Copy from the first line below down to and including the line with "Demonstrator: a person". Skip the pictures.

## DATA LISTING
====================

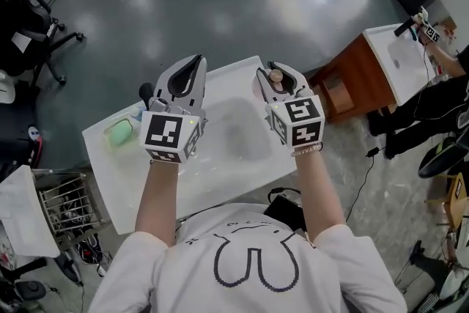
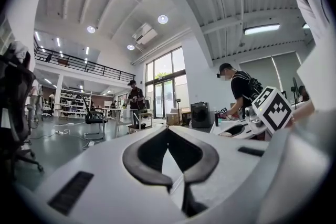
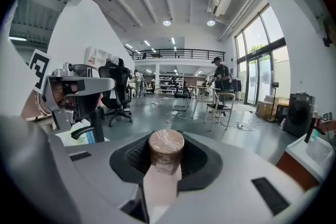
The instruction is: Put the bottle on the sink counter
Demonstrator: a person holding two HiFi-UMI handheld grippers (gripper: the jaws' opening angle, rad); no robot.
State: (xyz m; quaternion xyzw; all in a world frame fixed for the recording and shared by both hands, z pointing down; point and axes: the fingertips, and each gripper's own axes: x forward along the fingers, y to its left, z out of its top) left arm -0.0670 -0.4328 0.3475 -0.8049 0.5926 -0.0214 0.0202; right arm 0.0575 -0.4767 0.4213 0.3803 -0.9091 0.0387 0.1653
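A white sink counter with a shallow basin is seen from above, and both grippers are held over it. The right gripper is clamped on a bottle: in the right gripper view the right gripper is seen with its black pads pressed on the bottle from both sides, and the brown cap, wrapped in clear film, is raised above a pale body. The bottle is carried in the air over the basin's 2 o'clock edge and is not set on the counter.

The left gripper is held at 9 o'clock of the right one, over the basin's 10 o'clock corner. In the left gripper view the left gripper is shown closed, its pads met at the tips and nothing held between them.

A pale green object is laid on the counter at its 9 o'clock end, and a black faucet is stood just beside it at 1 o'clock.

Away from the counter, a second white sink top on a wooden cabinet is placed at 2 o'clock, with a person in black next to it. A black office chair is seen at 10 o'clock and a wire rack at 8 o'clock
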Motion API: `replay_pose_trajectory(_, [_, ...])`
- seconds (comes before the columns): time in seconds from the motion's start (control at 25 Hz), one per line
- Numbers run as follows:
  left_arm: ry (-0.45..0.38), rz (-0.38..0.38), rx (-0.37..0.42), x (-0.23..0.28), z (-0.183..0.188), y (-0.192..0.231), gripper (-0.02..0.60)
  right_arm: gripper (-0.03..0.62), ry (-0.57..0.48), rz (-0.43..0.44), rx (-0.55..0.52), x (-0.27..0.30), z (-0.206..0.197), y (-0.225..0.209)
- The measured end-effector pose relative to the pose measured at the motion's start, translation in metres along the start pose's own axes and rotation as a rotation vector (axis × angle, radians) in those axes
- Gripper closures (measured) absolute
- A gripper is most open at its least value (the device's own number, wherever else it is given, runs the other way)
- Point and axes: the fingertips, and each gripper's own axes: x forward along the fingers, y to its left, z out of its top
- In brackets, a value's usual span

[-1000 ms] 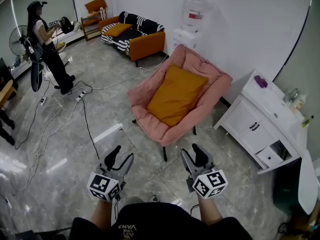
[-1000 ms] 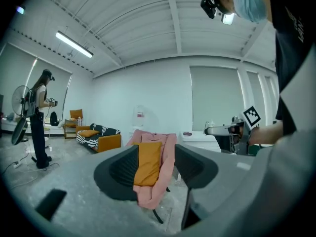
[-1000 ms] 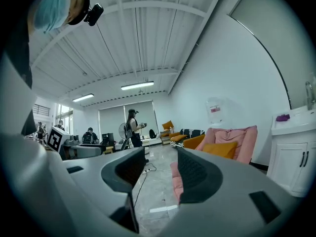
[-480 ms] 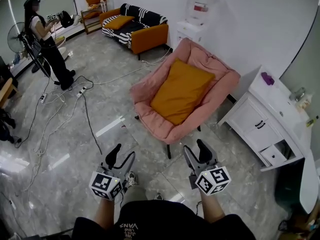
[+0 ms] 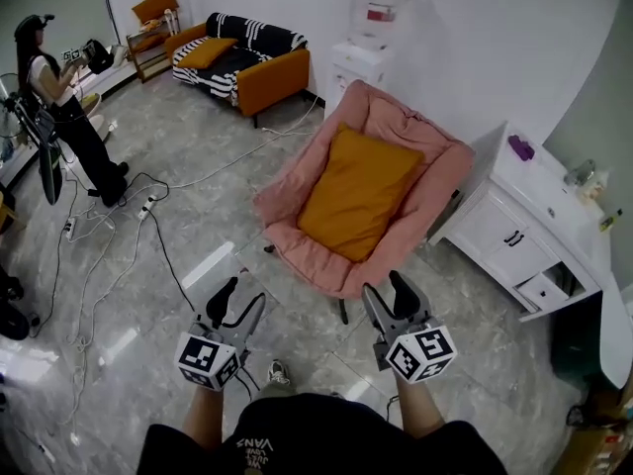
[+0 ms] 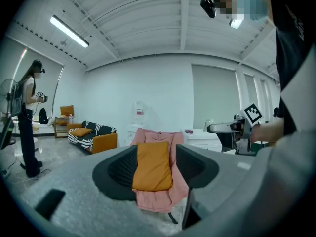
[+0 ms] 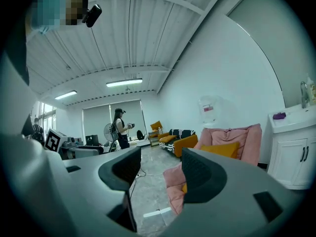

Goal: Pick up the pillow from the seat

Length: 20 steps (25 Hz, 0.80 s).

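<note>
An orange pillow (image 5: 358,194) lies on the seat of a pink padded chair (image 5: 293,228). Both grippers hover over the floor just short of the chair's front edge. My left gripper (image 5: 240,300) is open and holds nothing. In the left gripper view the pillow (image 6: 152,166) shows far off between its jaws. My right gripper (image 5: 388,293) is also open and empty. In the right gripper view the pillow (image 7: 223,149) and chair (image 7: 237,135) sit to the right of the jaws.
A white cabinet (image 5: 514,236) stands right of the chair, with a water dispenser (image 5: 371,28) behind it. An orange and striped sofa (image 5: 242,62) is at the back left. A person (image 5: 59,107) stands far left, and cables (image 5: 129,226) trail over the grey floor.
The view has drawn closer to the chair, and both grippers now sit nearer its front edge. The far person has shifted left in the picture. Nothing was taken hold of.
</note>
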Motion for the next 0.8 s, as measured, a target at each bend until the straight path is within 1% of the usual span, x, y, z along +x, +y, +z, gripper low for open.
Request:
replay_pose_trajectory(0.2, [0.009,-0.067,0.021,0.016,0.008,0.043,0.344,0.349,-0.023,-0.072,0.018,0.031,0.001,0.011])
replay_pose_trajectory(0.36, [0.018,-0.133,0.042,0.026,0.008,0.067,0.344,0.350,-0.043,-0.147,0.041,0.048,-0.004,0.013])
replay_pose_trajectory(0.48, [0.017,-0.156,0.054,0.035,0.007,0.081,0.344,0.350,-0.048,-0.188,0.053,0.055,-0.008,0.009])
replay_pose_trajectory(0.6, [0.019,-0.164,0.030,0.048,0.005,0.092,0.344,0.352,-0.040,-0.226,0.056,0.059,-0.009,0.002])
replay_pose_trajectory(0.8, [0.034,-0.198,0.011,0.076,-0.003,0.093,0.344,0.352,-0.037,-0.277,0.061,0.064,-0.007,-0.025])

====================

## RESULT BELOW
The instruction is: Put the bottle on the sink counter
Demonstrator: a person holding two HiFi-UMI handheld grippers (gripper: the jaws' opening angle, rad); no robot.

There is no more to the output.